Les vins allemands peu vendus en France
Néanmoins, les deux pays ont des approches différentes dans leur production du vin, comme l’explique Frédéric Jacky, vice-président de la Cave de Cleebourg : « Nous en Alsace, on reste sur le traditionnel. On fait vieillir la vigne, car nous n’avons pas d’intérêt à avoir de jeunes vignes comme en Allemagne. » L’appellation Alsace autorise sept cépages, alors qu’en Allemagne, c’est plus de 60. « J'apprécie la diversité. Le vin vit de ces différences », revendique de son côté Friedrich Becker. Pour ses vins rouges, il s’est inspiré de la Bourgogne, comme de plus en plus de jeunes vignerons en Allemagne. Son pinot noir est reconnu chaque année « Meilleur pinot noir d’Allemagne » par le guide Gault et Millau. Pourtant, de ses 150 000 bouteilles vendues en moyenne chaque année, seulement 590 vont en France, dont 48 sur les tables des restaurants près de la frontière. La France est le deuxième pays fournisseur de vin pour l’Allemagne, tandis que cette dernière n’a exporté que 2 % de sa production viticole en France en 2022.
« Le vin allemand n’a pas une bonne réputation en France, où l’on dit que les Allemands ne savent pas faire du bon vin rouge », explique Friedrich Becker. Il pointe une photo accrochée dans sa cave à vin, qui le montre avec Aubert de Villaine, copropriétaire du domaine viticole de la Romanée-Conti, un des plus prestigieux du monde. Il raconte fièrement : « Lors d’une fête du vin en Bourgogne, il a goûté mon vin et il a dit : “Oh là là”. Il l’a aimé et respecté. »

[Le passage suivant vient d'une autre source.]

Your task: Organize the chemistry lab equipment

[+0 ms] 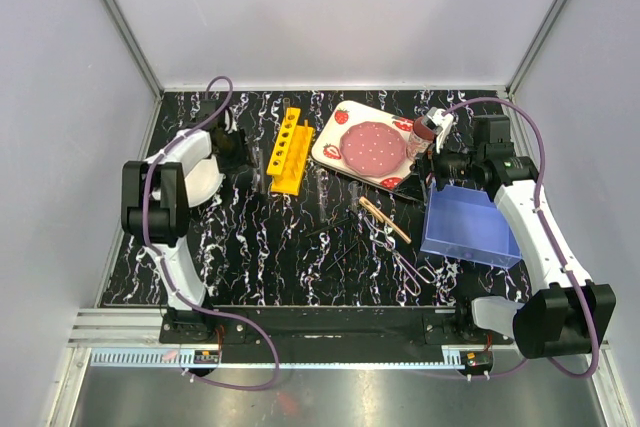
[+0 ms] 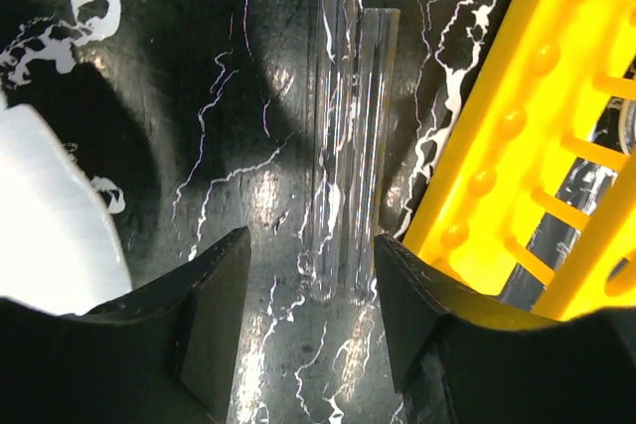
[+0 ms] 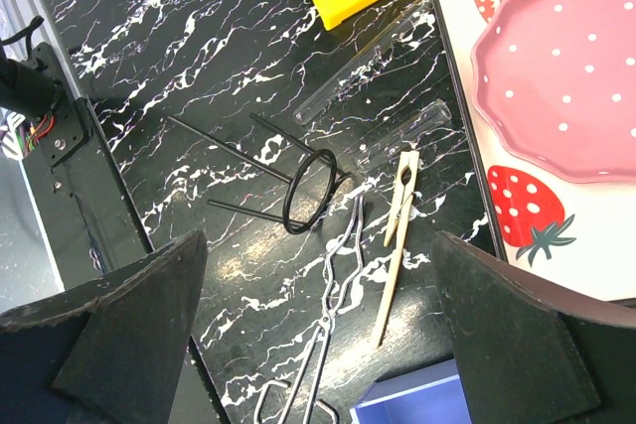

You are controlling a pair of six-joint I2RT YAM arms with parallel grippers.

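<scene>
Two clear glass tubes (image 2: 353, 146) lie side by side between the spread fingers of the left gripper (image 2: 310, 285), just beside the yellow holed rack (image 2: 517, 126); only the left wrist view shows them plainly. Rightwards, the right gripper (image 3: 318, 265) hangs released above two more tubes (image 3: 358, 67), thin black rods (image 3: 224, 144), one silvery forceps (image 3: 333, 290) and one wooden clamp (image 3: 397, 225).

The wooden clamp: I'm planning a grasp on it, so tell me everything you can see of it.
The tan wooden clamp looks like a long clothespin: two slim pale arms, one longer, joined near one end. It lies flat on the black marbled table, between the strawberry tray and the silvery forceps, apart from both. A glass tube ends close to its joined end. Nothing grips it.
</scene>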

Il souhaite que les Alsaciens sachent eux aussi ce qui se fait chez les viticulteurs de Schweigen-Rechtenbach. C’est pourquoi ils organisent chaque été la fête « Grenzenlos » (« sans frontière » en français), où viticulteurs et amateurs de vin des deux côtés de la frontière se réunissent pour déguster — et peut-être apprécier davantage le vin de l’autre, peu importe la nationalité.